Text search on sub-objects/arrays in travel-sample data

I’ve been building up a useful index (index JSON at end of post) for some of the travel-sample bucket data including: review content, hotel location, cleanliness ratings and dates. It took me a while to get a couple of these figured out (thx @sreek), so thought I’d share it back to the forums for reference.

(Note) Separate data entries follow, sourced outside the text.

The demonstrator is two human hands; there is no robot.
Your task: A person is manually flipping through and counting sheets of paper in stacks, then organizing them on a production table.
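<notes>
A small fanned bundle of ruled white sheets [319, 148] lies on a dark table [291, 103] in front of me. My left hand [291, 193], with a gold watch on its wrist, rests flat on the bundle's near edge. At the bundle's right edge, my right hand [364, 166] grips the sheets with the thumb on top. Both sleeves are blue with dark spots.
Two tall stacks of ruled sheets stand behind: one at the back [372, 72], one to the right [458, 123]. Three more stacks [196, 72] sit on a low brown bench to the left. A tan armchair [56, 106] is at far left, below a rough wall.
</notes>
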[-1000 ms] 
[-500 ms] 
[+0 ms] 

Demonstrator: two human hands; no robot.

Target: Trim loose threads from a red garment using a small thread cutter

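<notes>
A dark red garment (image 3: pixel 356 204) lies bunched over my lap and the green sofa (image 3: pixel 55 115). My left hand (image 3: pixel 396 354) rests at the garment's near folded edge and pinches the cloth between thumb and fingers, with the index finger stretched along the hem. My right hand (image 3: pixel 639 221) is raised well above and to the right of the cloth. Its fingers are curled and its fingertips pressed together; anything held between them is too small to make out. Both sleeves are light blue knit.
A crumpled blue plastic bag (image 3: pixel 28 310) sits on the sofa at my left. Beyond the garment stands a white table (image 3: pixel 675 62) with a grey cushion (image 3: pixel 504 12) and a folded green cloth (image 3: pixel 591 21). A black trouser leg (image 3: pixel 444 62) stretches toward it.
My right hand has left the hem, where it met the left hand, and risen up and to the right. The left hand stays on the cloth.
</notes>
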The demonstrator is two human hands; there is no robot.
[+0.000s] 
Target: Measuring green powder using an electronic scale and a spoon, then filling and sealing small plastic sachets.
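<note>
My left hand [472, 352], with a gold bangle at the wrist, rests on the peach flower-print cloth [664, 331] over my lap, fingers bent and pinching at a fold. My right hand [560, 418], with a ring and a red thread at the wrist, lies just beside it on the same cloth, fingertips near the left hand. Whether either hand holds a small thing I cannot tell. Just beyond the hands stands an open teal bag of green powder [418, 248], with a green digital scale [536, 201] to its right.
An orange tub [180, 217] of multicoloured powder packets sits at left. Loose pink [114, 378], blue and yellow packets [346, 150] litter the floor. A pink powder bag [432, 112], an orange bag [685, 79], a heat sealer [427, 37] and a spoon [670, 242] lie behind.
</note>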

It includes custom date parser:
image

And note that cleanliness is numeric.
You can do a ton of interesting stuff with this index including date ranges:
{
“query”: {
“start”: “2014-10-12”,
“end”: “2015-10-09”,
“field”: “reviews.date”
}
}

geospatial bounding boxes:
{
“query”: {
“top_left”: [-2.235143, 53.482358],
“bottom_right”: [ 29, 40],
“field”: “geo”
}
}
And all types of facet summaries:

Term facet:
{
“query”: {
“query”:“horrible experience”
},
“facets”: {
“type”: {
“size”: 5,
“field”: “type”
}
}
}

Numeric ranges:
{
“query”: {
“query”:“rustic style”
},
“facets”: {
“reviews.ratings.cleanliness”: {
“size”: 5,
“field”: “reviews.ratings.cleanliness”,
“numeric_ranges”: [{“name”:“high”,“min”:3},{“name”:“low”,“max”:2}]
}
}
}

Date ranges:
{
“query”: {
“query”:“horrible experience”

      },
          "facets": {
             "reviews.date": {
                 "size": 5,
                 "field": "reviews.date",
                 "date_ranges": [{"name":"recent","start":"2013-01-01"},{"name":"old","start":"2001-01-01"}]
             }
        }
    } 

JSON Index definition:

{
 "name": "hotels",
 "type": "fulltext-index",
 "params": {
  "doc_config": {
   "docid_prefix_delim": "",
   "docid_regexp": "",
   "mode": "type_field",
   "type_field": "type"
  },
  "mapping": {
   "analysis": {
    "analyzers": {
     "letterAnalyzer": {
      "tokenizer": "letter",
      "type": "custom"
     }
    },
    "date_time_parsers": {
     "custom_date": {
      "layouts": [
       "2006-01-02 15:04:05 +0300"
      ],
      "type": "flexiblego"
     }
    }
   },
   "default_analyzer": "standard",
   "default_datetime_parser": "dateTimeOptional",
   "default_field": "_all",
   "default_mapping": {
    "dynamic": true,
    "enabled": false
   },
   "default_type": "_default",
   "docvalues_dynamic": true,
   "index_dynamic": true,
   "store_dynamic": false,
   "type_field": "_type",
   "types": {
    "hotel": {
     "dynamic": true,
     "enabled": true,
     "properties": {
      "reviews": {
       "dynamic": true,
       "enabled": true,
       "properties": {
        "ratings": {
         "dynamic": true,
         "enabled": true,
         "properties": {
          "Cleanliness": {
           "enabled": true,
           "dynamic": false,
           "fields": [
            {
             "docvalues": true,
             "include_in_all": true,
             "include_term_vectors": true,
             "index": true,
             "name": "cleanliness",
             "store": true,
             "type": "number"
            }
           ]
          }
         }
        },
        "content": {
         "enabled": true,
         "dynamic": false,
         "fields": [
          {
           "docvalues": true,
           "include_in_all": true,
           "include_term_vectors": true,
           "index": true,
           "name": "content",
           "store": true,
           "type": "text"
          }
         ]
        },
        "date": {
         "enabled": true,
         "dynamic": false,
         "fields": [
          {
           "date_format": "custom_date",
           "docvalues": true,
           "include_in_all": true,
           "include_term_vectors": true,
           "index": true,
           "name": "date",
           "store": true,
           "type": "datetime"
          }
         ]
        }
       }
      },
      "geo": {
       "enabled": true,
       "dynamic": false,
       "fields": [
        {
         "docvalues": true,
         "include_in_all": true,
         "include_term_vectors": true,
         "index": true,
         "name": "geo",
         "store": true,
         "type": "geopoint"
        }
       ]
      }
     }
    }
   }
  },
  "store": {
   "indexType": "scorch"
  }
 },
 "sourceType": "couchbase",
 "sourceName": "travel-sample",
 "sourceUUID": "",
 "sourceParams": {},
 "planParams": {
  "maxPartitionsPerPIndex": 171,
  "indexPartitions": 6,
  "numReplicas": 0
 },
 "uuid": ""
}